Task: Find every line below with the string "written" and pick it out.

[Exercise inputs — start]

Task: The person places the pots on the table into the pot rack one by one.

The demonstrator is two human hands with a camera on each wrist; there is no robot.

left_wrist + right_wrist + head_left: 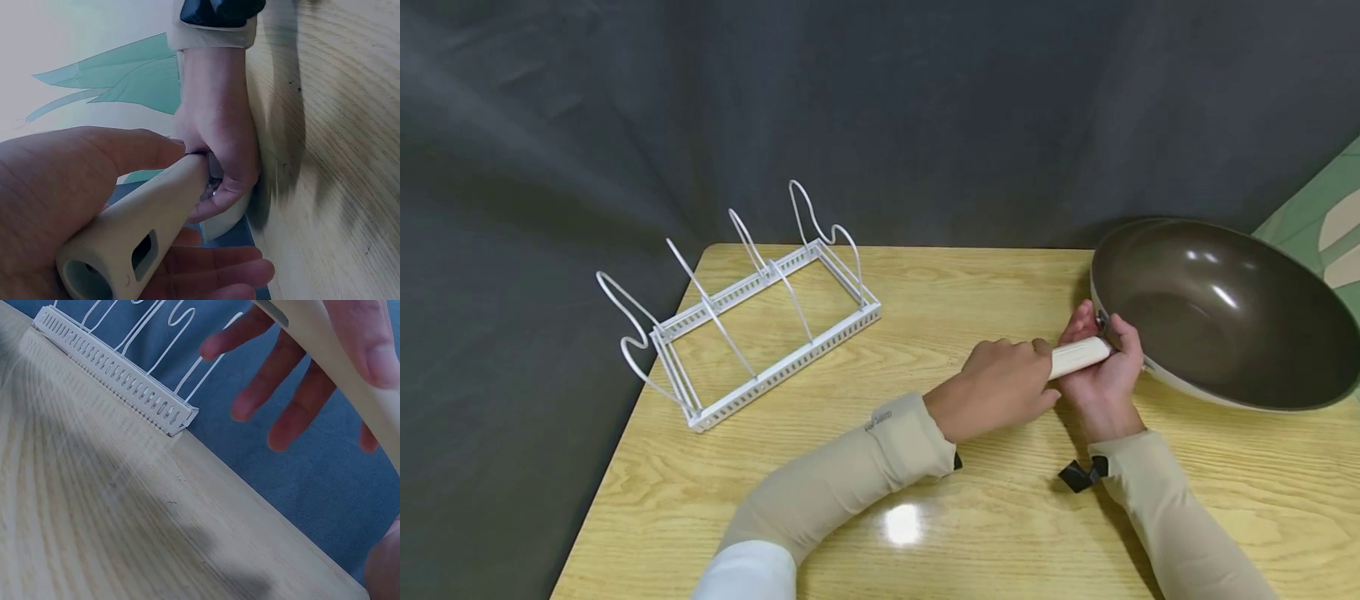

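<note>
A deep wok (1217,333) with a brown inside and a pale handle (1080,357) is at the right of the head view, tilted, its bowl reaching past the table's right part. My left hand (1003,387) holds the handle from above, thumb on one side and fingers on the other. In the left wrist view the handle's hollow end faces the camera, those fingers stretched out below it. Palm up, my right hand (1105,387) grips the handle's base beside the bowl. The right wrist view shows the left fingers (281,394) spread behind the handle.
A white wire rack (790,362) with upright loops stands on the left of the wooden table (880,492). Dark cloth (925,117) hangs behind and at the left. A green leaf-patterned surface (1307,208) shows at the far right.
</note>
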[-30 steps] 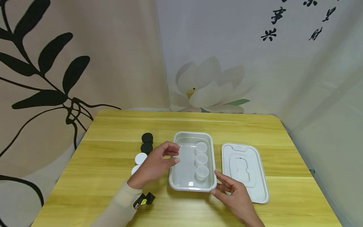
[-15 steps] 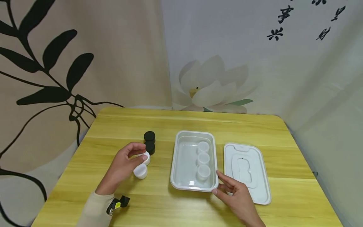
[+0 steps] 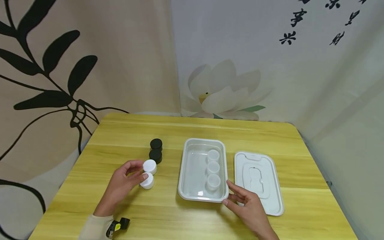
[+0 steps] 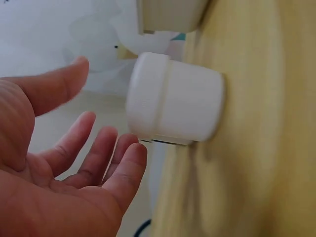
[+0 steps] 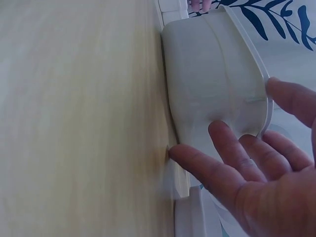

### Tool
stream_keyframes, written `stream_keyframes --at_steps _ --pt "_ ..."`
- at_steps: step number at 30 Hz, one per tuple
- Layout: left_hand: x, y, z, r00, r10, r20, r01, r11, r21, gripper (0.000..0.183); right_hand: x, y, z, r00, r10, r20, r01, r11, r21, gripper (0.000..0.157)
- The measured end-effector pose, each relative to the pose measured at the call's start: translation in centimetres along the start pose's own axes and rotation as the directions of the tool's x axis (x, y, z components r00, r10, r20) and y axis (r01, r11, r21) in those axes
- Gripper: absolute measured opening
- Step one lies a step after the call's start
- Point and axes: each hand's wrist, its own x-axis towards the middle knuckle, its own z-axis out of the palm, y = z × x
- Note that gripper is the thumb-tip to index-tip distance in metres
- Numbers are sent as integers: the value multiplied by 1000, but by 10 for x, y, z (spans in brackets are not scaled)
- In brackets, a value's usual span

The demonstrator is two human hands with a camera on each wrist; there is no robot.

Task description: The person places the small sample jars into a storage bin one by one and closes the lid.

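Note:
My left hand (image 3: 121, 183) hovers beside two small white lidded jars, a nearer one (image 3: 147, 181) and a farther one (image 3: 150, 166). In the left wrist view, thumb and fingers are spread with a gap before an upright white jar (image 4: 173, 98). My right hand (image 3: 250, 206) touches the near right corner of a white plastic box (image 3: 192, 173); in the right wrist view the thumb (image 5: 291, 96) meets the rim, and loosely extended fingers (image 5: 232, 148) lie against the wall. Inside the box, three small white jars (image 3: 213, 167) stand in a row along the right side.
Two black jars, a far one (image 3: 156, 144) and a near one (image 3: 155, 155), stand behind the white pair. The box's white lid (image 3: 271, 186) lies flat to the right. A printed curtain (image 3: 144, 66) hangs behind the wooden table (image 3: 168, 213).
My left hand has moved left from the box's left edge, past the white jars, to their left side. My right hand has stayed at the box corner.

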Motion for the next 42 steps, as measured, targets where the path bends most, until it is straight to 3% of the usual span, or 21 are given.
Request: stream_keyframes --at_steps 9,17,25,32,42 --pt "-2 -18 9 999 -34 -5 34 999 -27 62 1 1 -1 1000 9 2 -9 1000 -1 62" --pt "-5 -28 9 999 -50 22 51 998 -44 62 1 1 0 1000 -6 10 6 1000 2 61" --pt "-8 -31 7 992 -77 98 87 992 -95 64 1 -4 0 999 32 31 -35 996 81 65" --pt "-7 -31 6 992 -55 110 64 995 -76 62 4 -8 2 998 43 39 -47 993 106 76" --pt "-13 -25 6 991 -79 108 87 993 -73 60 10 -8 2 998 29 62 -34 996 86 76"
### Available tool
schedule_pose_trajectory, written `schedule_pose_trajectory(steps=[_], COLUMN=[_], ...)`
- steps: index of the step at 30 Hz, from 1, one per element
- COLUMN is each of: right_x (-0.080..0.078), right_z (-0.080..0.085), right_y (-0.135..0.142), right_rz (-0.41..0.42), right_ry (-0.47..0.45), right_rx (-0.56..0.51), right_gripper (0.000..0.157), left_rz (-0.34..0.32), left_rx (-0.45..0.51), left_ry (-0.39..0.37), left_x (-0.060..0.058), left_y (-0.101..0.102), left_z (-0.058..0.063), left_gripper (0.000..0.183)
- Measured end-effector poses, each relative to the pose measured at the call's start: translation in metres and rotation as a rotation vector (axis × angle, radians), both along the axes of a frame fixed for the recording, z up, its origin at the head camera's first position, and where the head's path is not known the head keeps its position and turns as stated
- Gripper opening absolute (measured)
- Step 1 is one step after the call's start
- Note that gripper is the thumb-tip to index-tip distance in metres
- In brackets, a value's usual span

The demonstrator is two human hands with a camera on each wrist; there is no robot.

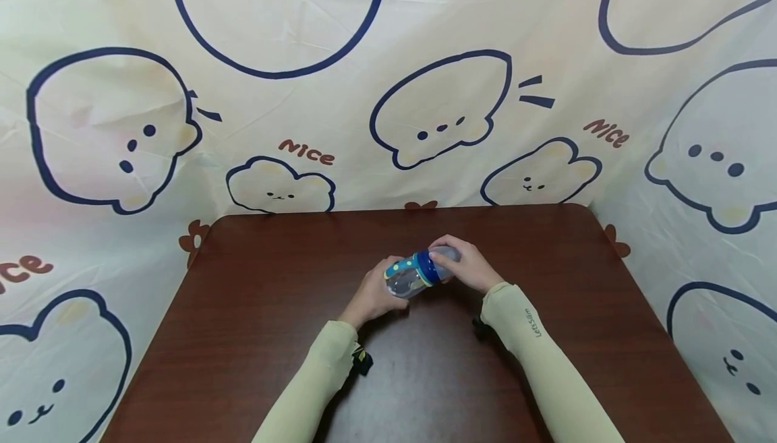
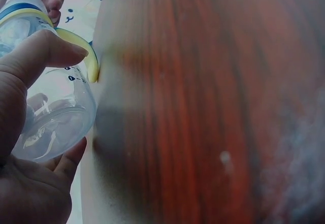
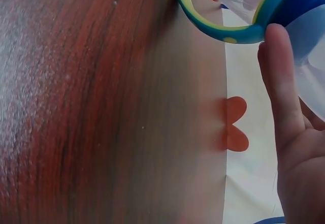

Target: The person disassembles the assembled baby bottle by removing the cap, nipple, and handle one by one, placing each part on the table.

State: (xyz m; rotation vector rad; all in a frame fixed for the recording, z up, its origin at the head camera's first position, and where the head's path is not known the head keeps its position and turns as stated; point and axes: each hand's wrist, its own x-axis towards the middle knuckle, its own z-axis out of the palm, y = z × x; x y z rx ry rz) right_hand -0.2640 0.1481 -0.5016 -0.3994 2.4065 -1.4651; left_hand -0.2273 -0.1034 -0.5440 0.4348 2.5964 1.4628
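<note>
A clear baby bottle (image 1: 407, 284) with a blue collar (image 1: 427, 268) is held tilted over the table, its capped end toward the right. My left hand (image 1: 375, 294) grips the body near the base, thumb across the top side in the left wrist view. My right hand (image 1: 469, 266) holds the translucent cap (image 1: 448, 253) at the other end. In the right wrist view one finger (image 3: 279, 66) lies along the collar and cap. A curved teal and yellow handle (image 3: 218, 30) sticks out from the collar. Measuring marks show on the bottle's side.
Below the hands spreads a dark brown wooden table (image 1: 273, 335) with rounded far corners. A pale curtain (image 1: 340, 106) with cartoon outlines surrounds it at the back and both sides. Dark bands (image 1: 361, 361) sit at the wrists over light green sleeves.
</note>
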Motion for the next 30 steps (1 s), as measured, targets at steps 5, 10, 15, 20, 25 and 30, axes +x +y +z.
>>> schedule_pose_trajectory(steps=[5, 10, 15, 20, 25, 30], right_x=[-0.001, -0.002, -0.001, 0.000, -0.001, -0.003], right_z=[0.000, -0.002, -0.002, 0.001, 0.002, 0.002], right_y=[0.002, 0.004, 0.005, 0.007, 0.012, 0.016], right_rz=[0.017, 0.020, 0.015, 0.022, 0.014, 0.009], right_ry=[-0.008, 0.005, 0.031, 0.040, 0.038, 0.057], right_rx=[-0.013, -0.010, 0.031, 0.039, 0.043, 0.054], right_gripper=[0.045, 0.045, 0.045, 0.045, 0.047, 0.045], left_rz=[0.000, -0.003, 0.001, 0.005, 0.013, 0.018], left_rx=[0.001, -0.007, -0.014, -0.012, -0.021, -0.030], left_ry=[0.013, 0.016, 0.005, 0.000, -0.006, -0.015], left_x=[0.000, 0.000, 0.000, 0.001, 0.001, 0.001], left_y=[0.000, 0.000, 0.001, 0.001, 0.001, 0.002], left_z=[0.000, 0.001, 0.001, 0.001, 0.001, 0.000], left_gripper=[0.089, 0.089, 0.089, 0.088, 0.089, 0.089])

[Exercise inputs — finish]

Solved exercise:
stream_keyframes, written `stream_keyframes --at_steps _ --pt "_ ..."`
schedule_pose_trajectory, written `schedule_pose_trajectory(steps=[_], COLUMN=[_], ...)`

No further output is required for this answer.